Sepanjang jalan, desa-desa yang mereka lewati menjadi lebih sepi. Penduduknya semakin berkurang seiring semakin jauhnya dari ibukota. Terkadang, rombongan itu tak bisa menemukan penginapan satu pun sehingga mereka harus membangun tenda.
Nampaknya Sheira dan Ditrian tak banyak bicara. Ditrian berada di posisi semula, dimana dia diacuhkan oleh wanita itu.
"Yang Mulia ...," Sir George berhenti. Rombongan itu pun ikut berhenti.

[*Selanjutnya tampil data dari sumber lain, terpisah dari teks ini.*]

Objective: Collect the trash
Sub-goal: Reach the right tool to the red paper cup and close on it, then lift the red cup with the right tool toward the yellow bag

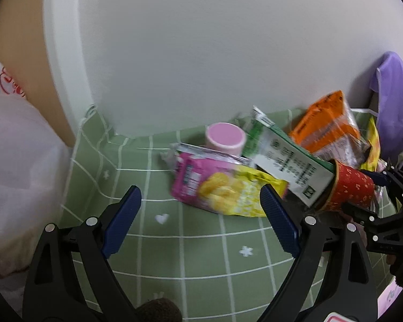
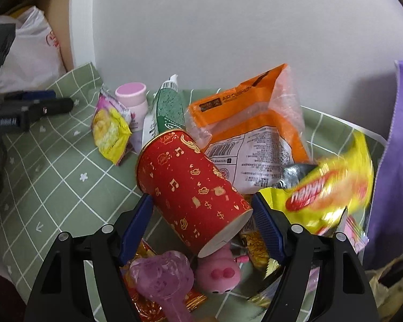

Dari jarak itu mereka bisa melihat kabut tebal yang membentang di balik desa. Wajah Sir George ngeri. Ia menelan ludah.
Ditrian melangkahkan kudanya ke barisan depan. Wajah semua orang tegang, termasuk Putri Sheira.
"Ayo," perintah Ditrian.
Rombongan itu melangkah menghampiri desa. Hanya ada beberapa bangunan di sana. Warganya sangat sedikit, bisa dihitung jari.
"Lihat! Direwolf datang lagi!" seru seorang anak kecil. Ia menunjuk pada mereka.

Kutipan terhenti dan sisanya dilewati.